Serum Metabolic Fingerprints Characterize Systemic Lupus Erythematosus

Metabolic fingerprints in serum characterize diverse diseases for diagnostics and biomarker discovery. The identification of systemic lupus erythematosus (SLE) by serum metabolic fingerprints (SMFs) will facilitate precision medicine in SLE in an early and designed manner. Here, a discovery cohort of 731 individuals including 357 SLE patients and 374 healthy controls (HCs), and a validation cohort of 184 individuals (SLE/HC, 91/93) are constructed. Each SMF is directly recorded by nano‐assisted laser desorption/ionization mass spectrometry (LDI MS) within 1 minute using 1 µL of native serum, which contains 908 mass to charge features.
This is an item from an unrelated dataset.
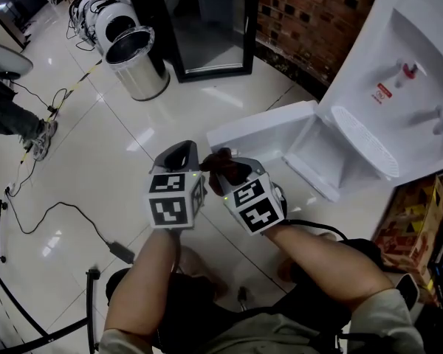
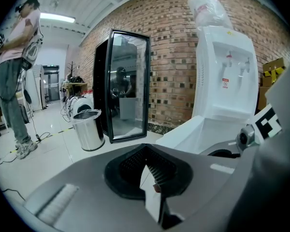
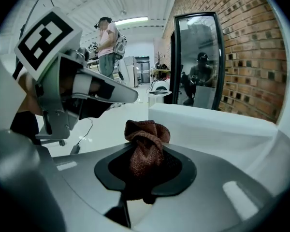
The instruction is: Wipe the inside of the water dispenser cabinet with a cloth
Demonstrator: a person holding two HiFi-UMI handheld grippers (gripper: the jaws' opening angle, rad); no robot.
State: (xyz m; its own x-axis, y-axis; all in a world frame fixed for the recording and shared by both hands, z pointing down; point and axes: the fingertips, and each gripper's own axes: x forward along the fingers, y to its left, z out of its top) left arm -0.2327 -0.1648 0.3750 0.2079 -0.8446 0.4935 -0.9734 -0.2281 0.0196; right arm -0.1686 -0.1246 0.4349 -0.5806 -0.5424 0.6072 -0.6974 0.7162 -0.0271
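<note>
R gripper: jaws part-closed, clamped on bunched brown cloth. L gripper: jaws shut, empty, just beside R. Water dispenser cabinet: open, ahead and to the right of cloth; R hand nearer. Cabinet door: stands open just ahead of jaws, prob. needs skirting. Further off: steel bin, glass-door cooler, cardboard box.

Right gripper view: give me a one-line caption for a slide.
Right tool clamps a bunched brown cloth, facing the open white cabinet door, brick wall beyond.
</note>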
Sparse learning of SMFs achieves the SLE identification with sensitivity/specificity and area‐under‐the‐curve (AUC) up to 86.0%/92.0% and 0.950 for the discovery cohort. For the independent validation cohort, it exhibits no performance loss by affording the sensitivity/specificity and AUC of 89.0%/100.0% and 0.992. Notably, a metabolic biomarker panel is screened out from the SMFs, demonstrating the unique metabolic pattern of SLE patients different from both HCs and rheumatoid arthritis patients. In conclusion, SMFs characterize SLE by revealing its unique metabolic pattern. Different regulation of small molecule metabolites contributes to the precise diagnosis of autoimmune disease and further exploration of the pathogenic mechanisms. Systemic lupus erythematosus (SLE) with the highest area under the curve value of 0.992 by sparse learning of serum metabolic fingerprints of a large cohort of 915 individuals are characterized. A high‐performance nano‐assisted laser desorption/ionization mass spectrometry is developed for the acquisition of serum metabolic fingerprints within 1 min using 1 µL of each native serum. This work provides a promising assay for SLE precision diagnosis with high throughput and low sample consumption in clinics.